Occorrono circa dieci ore e quasi mille gradi per cuocere le pietre calcaree e trasformarle in calce viva, una sostanza altamente tossica per la salute umana. Se maneggiata senza le dovute precauzioni, infatti, essa può provocare gravi lesioni alla pelle, agli occhi e alle vie respiratorie. Eppure qui, a Piduguralla, nessuno è dotato di materiale antinfortunistico e le malattie professionali colpiscono indiscriminatamente tanto gli adulti quanto i numerosi bambini che ancora vengono impiegati in questo lavoro sfiancante. Basta osservare i loro capelli stranamente biondi, come ossigenati, per rendersi immediatamente conto degli effetti che le esalazioni delle fornaci producono. Senza contare le dermatiti, gli attacchi di emicrania, le infezioni polmonari, e altro ancora...

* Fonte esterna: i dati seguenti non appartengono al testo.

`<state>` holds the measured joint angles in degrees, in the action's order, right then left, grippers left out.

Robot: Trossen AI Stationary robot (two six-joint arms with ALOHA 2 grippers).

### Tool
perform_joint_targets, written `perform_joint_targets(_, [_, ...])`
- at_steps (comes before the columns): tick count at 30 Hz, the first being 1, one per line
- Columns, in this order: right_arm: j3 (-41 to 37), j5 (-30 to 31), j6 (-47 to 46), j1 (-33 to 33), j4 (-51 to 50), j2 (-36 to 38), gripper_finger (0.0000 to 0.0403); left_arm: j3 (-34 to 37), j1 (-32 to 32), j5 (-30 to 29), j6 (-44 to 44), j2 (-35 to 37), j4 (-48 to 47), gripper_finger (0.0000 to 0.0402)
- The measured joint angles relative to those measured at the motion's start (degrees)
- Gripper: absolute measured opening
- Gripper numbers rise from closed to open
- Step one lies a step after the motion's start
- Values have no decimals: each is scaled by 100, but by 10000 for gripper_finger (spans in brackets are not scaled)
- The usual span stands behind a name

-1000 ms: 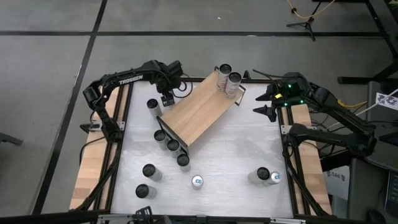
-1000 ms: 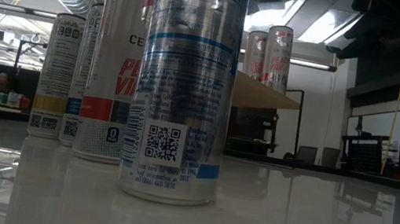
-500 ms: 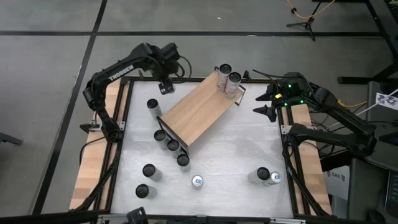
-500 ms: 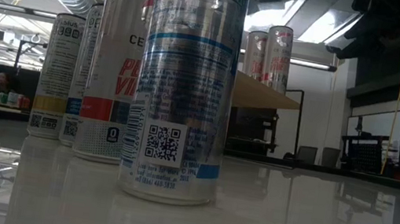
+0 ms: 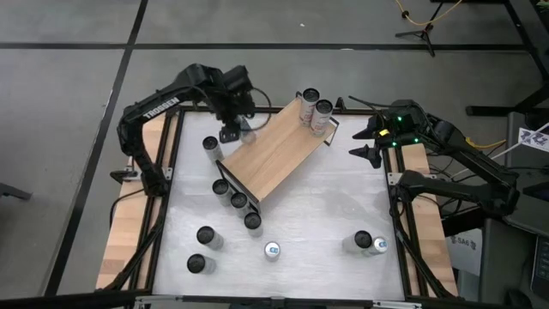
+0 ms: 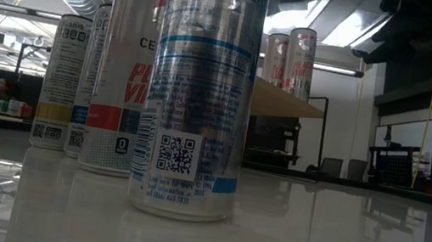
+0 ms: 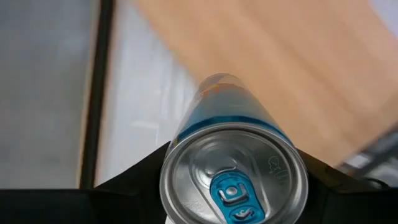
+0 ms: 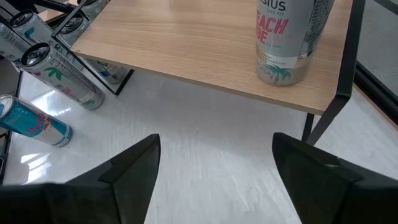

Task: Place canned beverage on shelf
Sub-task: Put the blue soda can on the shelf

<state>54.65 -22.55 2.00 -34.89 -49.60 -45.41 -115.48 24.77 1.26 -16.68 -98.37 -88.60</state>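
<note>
We have swung the left end effector (image 5: pixel 233 120), gripping a can (image 7: pixel 233 168), toward the shelf (image 5: pixel 274 153) at 12 o'clock; the right end effector (image 8: pixel 214 165) waits open.

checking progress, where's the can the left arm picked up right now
In the high view the blue-topped can is held in the left gripper, raised near the table's far-left corner, just off the shelf's left end.

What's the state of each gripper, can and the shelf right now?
left gripper: jaws shut on blue-top can, over the shelf's far-left end
right gripper: jaws open, empty, parked at the table's right edge
shelf: on the table, two cans upright at its far end
loose cans: upright on the table along the shelf's left end and in front
</note>
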Motion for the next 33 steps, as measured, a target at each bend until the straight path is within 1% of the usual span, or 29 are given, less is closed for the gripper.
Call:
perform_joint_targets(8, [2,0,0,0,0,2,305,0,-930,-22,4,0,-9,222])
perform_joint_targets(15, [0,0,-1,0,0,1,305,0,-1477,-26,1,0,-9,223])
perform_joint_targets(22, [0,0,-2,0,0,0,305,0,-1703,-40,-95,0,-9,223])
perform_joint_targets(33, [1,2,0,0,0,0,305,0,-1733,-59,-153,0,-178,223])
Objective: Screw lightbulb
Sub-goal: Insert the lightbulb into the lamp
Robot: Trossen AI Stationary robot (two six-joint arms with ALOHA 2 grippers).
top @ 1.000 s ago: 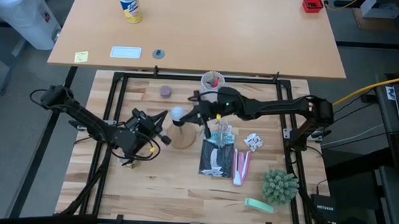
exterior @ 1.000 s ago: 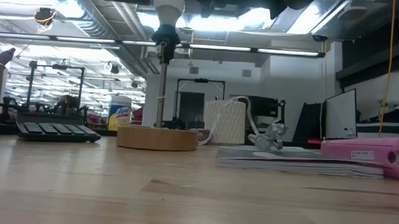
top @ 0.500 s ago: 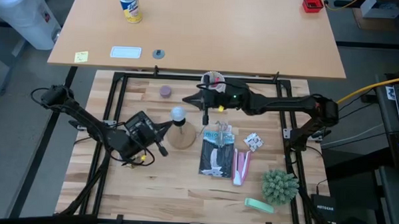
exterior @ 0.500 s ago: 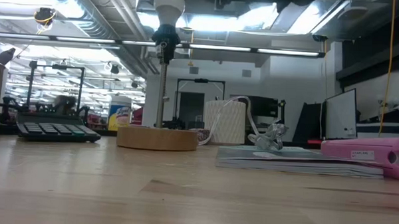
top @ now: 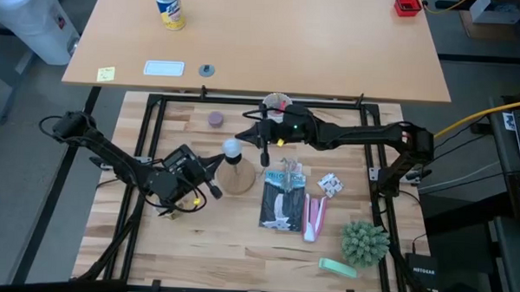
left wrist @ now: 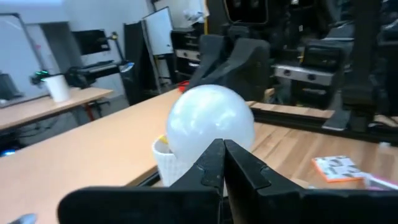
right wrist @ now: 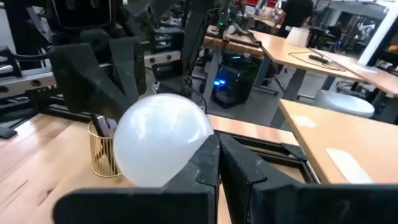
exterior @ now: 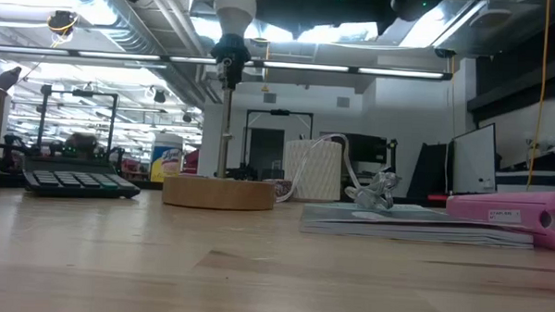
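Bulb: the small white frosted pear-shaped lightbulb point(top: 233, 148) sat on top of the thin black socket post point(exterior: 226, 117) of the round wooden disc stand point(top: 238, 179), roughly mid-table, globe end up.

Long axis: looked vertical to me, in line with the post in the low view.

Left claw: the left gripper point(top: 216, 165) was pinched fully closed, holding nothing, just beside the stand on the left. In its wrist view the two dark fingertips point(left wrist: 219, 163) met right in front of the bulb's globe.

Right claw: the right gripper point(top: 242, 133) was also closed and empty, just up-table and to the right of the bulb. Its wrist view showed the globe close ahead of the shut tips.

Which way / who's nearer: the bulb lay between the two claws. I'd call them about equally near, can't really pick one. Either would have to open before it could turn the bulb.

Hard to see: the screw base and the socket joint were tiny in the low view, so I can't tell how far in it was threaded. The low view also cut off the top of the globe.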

Come le caste, anche lo sfruttamento del lavoro minorile è formalmente abolito in India. Tuttavia, questa terribile piaga, nell'industria della calce così come in numerose altre realtà indiane – e non solo -, resta un problema ancora del tutto aperto. La verità è che spesso, a Piduguralla, sono i genitori stessi a vedersi costretti ad approfittare dell'aiuto dei propri figli, poiché senza il contributo di quelle piccole braccia il guadagno di un'intera giornata di lavoro non basterebbe a mantenere famiglie spesso troppo numerose. Le paghe infatti sono a cottimo e del tutto irrisorie: per 10-12 ore di lavoro un uomo può guadagnare fino a 150 rupie, l'equivalente di due euro, mentre una donna ancora meno.
Come una catena che lega intere generazioni, la città della calce rischia così di rimanere per sempre ostaggio di un circolo vizioso incredibilmente difficile da spezzare che inghiotte migliaia di vite umane e che produce, insieme alla calce, sempre più degrado e violenza. A farne le spese, come sempre, i più deboli e indifesi, soprattutto donne e bambini, spesso vittime silenziose di maltrattamenti e abusi.
Solo una strenua lotta per la promozione dei diritti umani fondamentali potrà fermare il perpetuarsi di questo perverso circolo vizioso che in nome del profitto di pochi offre troppe vite innocenti in sacrificio al Dio spietato della calce. Derubati della loro infanzia e del loro diritto al gioco e alla felicità, i bambini di Piduguralla sono gli ingranaggi essenziali di un'industria che non si fa scrupoli davanti a nessuno: un'industria più che redditizia che rifornisce proficuamente migliaia di piccole imprese, pronte a commercializzare, in India ma anche all'estero, il risultato di tanta fatica e sudore. È anche grazie alle piccole mani dei bambini di Piduguralla, segnate dai calli e dalle ferite, che vengono edificate le case e i palazzi così confortevoli che abitiamo.